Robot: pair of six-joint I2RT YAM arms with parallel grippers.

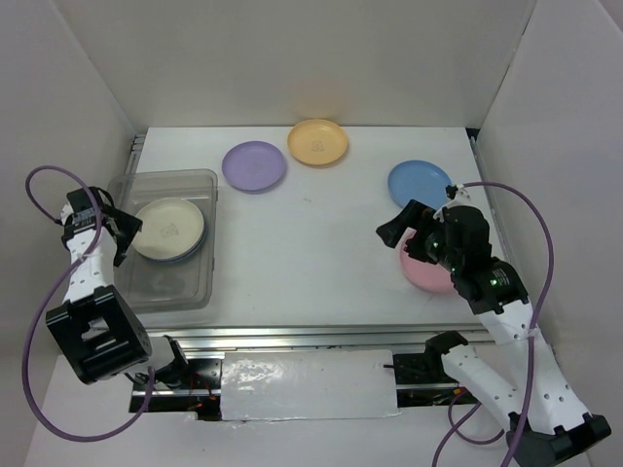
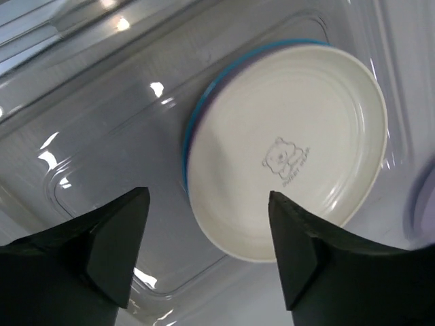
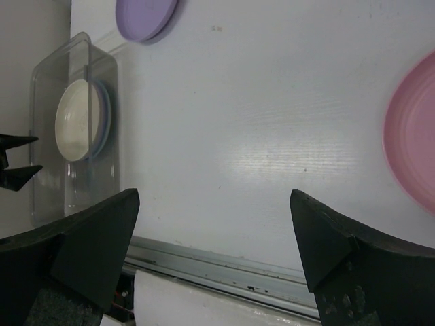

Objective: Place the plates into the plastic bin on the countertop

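Pink plate (image 3: 416,136) beside right gripper (image 3: 214,197)
Both grippers stand apart, empty; left gripper (image 2: 207,197) hangs over the bin (image 1: 165,176), far from that plate.

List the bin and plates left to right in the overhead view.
Plastic bin holding the cream plate, lilac plate, orange-yellow plate, blue plate. The pink plate shares the blue one's span, so it is left out.

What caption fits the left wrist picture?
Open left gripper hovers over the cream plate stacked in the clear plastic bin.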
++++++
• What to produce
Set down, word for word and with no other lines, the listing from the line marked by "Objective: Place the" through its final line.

• Result for this exercise
Objective: Place the plates into the plastic bin on the countertop

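Pink plate (image 3: 416,136) beside right gripper (image 3: 214,197)
Both grippers stand apart, empty; left gripper (image 2: 207,197) hangs over the bin (image 1: 165,176), far from that plate.

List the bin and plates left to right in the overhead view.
Plastic bin holding the cream plate, lilac plate, orange-yellow plate, blue plate. The pink plate shares the blue one's span, so it is left out.

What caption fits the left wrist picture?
Open left gripper hovers over the cream plate stacked in the clear plastic bin.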

There's no more to the answer.